This month alone Amazon Web Services (AWS) and Microsoft both slashed their prices. For AWS, it was the company’s 51st reduction. Meanwhile, Google rang in the new year with a blog post that opined: “As you can see, we’re anywhere from 15 to 41 percent less expensive than AWS for compute resources, after their reduction.”

But an argument that's gaining traction is undermining these skirmishes despite the attention they’re receiving. It goes that decision makers should not be making judgments that affect their entire organisation based on where prices are right now – and they especially shouldn’t bet on where pricing could be in months to come.

The battleground may not just be in pricing, after all, but in offering the right range of services and a willingness to act as a partner, not just as a provider.

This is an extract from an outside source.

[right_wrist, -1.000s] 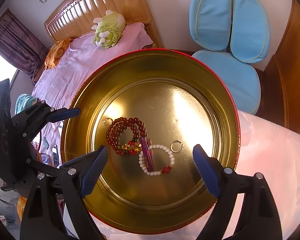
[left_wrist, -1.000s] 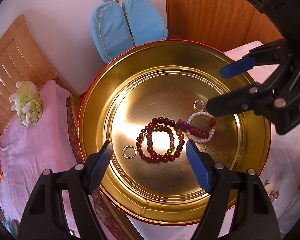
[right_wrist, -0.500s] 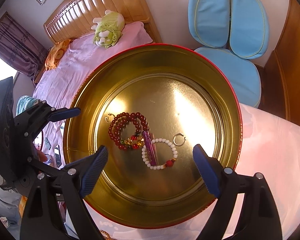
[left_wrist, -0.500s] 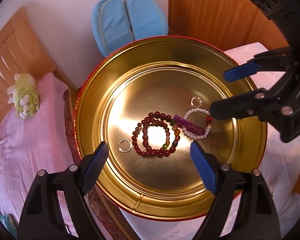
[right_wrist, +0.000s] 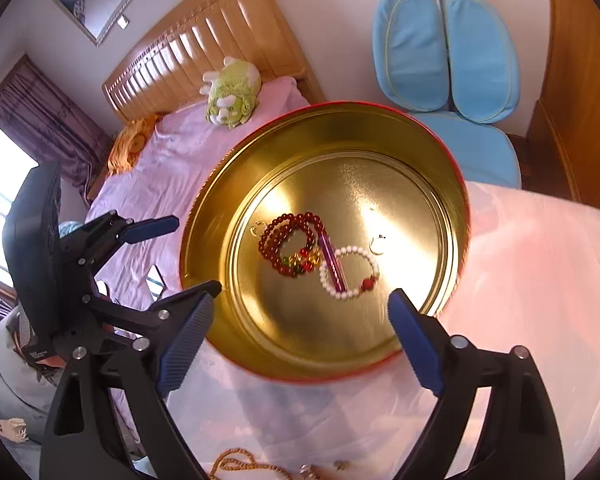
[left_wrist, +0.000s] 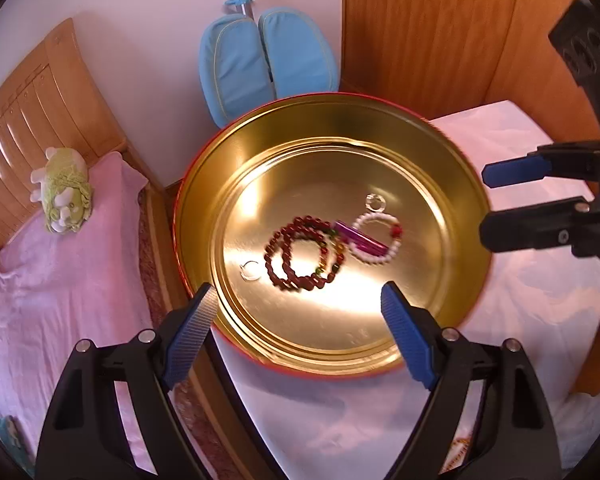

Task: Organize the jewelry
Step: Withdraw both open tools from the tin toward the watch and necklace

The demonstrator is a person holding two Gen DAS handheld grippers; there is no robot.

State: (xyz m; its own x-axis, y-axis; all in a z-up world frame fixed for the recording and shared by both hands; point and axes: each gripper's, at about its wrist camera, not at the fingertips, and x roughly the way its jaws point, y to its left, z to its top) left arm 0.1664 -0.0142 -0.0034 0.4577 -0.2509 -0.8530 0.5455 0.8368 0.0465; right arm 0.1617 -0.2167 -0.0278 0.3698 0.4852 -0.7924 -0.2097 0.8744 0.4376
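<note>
Gold tin (left_wrist: 452, 184), round, red outer rim, on a white-covered worktop (left_wrist: 540, 300).

Contents, all on the tin floor:
- red bead bracelet (left_wrist: 304, 254), double loop;
- white bead bracelet (left_wrist: 376, 236), touching the red one;
- purple tube (left_wrist: 360, 238), lying across the white bracelet;
- two small rings (left_wrist: 251, 271), one either side of the bracelets.

Left claw (left_wrist: 296, 336): fingers apart, empty, above the tin's near rim. Right claw (right_wrist: 300, 338): fingers apart, empty.
</note>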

“The reality on the ground is something completely different [to the reporting on the price wars],” says Paul Miller, senior analyst for cloud computing at Forrester Research.

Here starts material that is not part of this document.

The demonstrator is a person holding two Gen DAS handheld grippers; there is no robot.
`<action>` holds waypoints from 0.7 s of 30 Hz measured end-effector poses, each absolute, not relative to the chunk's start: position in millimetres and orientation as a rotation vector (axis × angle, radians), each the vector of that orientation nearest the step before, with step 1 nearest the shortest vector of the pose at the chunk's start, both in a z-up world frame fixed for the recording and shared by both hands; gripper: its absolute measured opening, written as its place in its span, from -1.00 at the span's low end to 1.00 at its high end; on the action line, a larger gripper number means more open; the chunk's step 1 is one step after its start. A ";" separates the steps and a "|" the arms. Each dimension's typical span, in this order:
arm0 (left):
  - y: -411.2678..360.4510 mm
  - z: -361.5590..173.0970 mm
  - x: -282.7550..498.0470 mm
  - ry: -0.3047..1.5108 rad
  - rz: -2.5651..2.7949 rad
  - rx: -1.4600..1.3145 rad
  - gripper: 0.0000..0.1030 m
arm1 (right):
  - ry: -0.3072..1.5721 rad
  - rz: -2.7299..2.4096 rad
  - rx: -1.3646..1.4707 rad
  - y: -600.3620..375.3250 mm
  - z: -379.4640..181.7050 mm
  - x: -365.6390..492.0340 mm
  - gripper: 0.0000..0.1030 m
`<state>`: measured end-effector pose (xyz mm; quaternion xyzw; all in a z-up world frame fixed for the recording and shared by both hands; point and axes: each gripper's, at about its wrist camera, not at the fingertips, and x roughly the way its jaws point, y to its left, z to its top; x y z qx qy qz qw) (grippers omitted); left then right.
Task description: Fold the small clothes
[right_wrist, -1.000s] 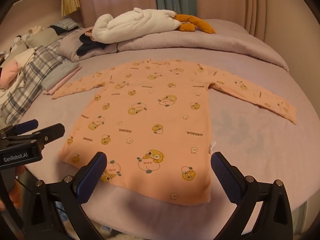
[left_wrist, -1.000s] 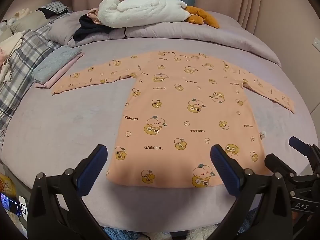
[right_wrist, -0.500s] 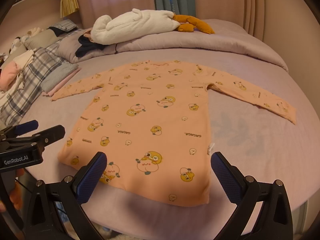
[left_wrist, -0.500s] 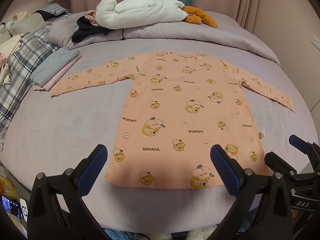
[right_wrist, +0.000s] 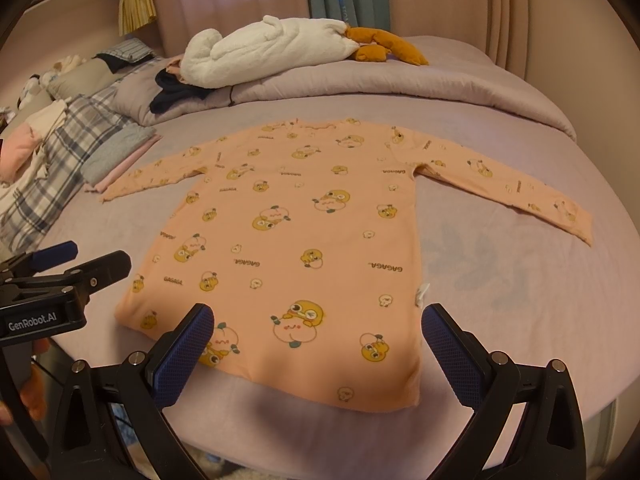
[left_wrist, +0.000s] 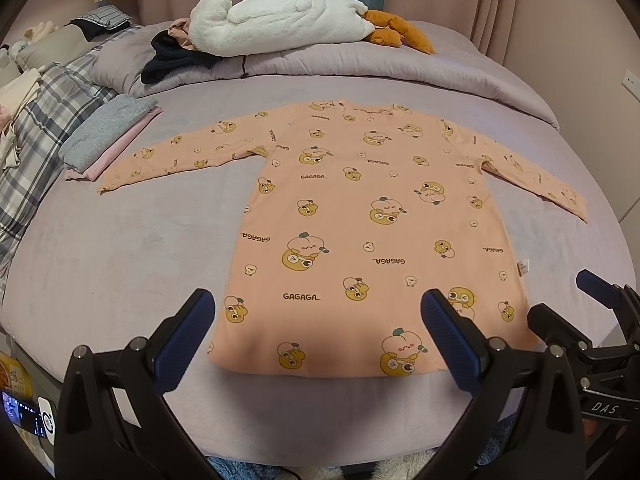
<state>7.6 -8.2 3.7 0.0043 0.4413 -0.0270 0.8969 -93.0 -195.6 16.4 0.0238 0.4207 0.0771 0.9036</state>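
Note:
A peach long-sleeved shirt (left_wrist: 360,232) (right_wrist: 296,240) with yellow cartoon prints lies flat on the lilac bed, both sleeves spread out, hem toward me. My left gripper (left_wrist: 318,328) hovers open above the hem's left half, holding nothing. My right gripper (right_wrist: 318,332) stands open over the hem's right half, also empty. The right gripper's fingers (left_wrist: 560,320) show at the right edge of the left wrist view. At the left edge of the right wrist view the left gripper's fingers (right_wrist: 100,268) appear.
A folded grey and pink stack (left_wrist: 108,136) lies by the left sleeve cuff. A plaid blanket (left_wrist: 36,128) runs along the left. A rolled duvet (left_wrist: 360,60) carries a white plush (left_wrist: 280,16), an orange toy (left_wrist: 396,28) and dark clothes (left_wrist: 176,56). The bed edge (left_wrist: 320,432) is just below the grippers.
Both views have shifted slightly, so the shirt sits a little lower and closer in frame. The shirt has not moved and both grippers stay open.

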 end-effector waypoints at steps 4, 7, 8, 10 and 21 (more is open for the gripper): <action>-9.8 3.4 8.7 0.913 -0.054 0.011 1.00 | 0.869 0.159 0.051 -195.4 16.2 -93.2 1.00; -11.1 3.4 9.6 0.912 -0.053 0.012 1.00 | 0.871 0.160 0.049 -195.7 16.4 -92.5 1.00; -11.8 3.3 10.0 0.912 -0.053 0.013 1.00 | 0.871 0.159 0.049 -195.5 16.2 -92.8 1.00; -7.7 3.6 7.7 0.915 -0.054 0.009 1.00 | 0.873 0.157 0.052 -195.5 15.7 -92.4 1.00; -8.6 2.0 6.7 0.914 -0.055 0.015 1.00 | 0.876 0.151 0.060 -195.8 14.9 -93.8 1.00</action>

“The latest price cuts will generate some headlines – it’s a way to lob cheap potshots at the competition, but a CIO from any large organisation is going to be engaging a far richer, far more detailed conversation, and price is a very small part of that.”

Selecting a cloud provider is partly down to technical ability, says Miller. “But really, as organisations are looking to drive broader business transformation, you need to be looking for a partner who shares your view of the way you want your business to evolve.

“You need to be selecting a partner that’s going to work with you and carry you on that journey, and be with you for the long haul – not a partner you’re going to drop next time there’s a price cut.”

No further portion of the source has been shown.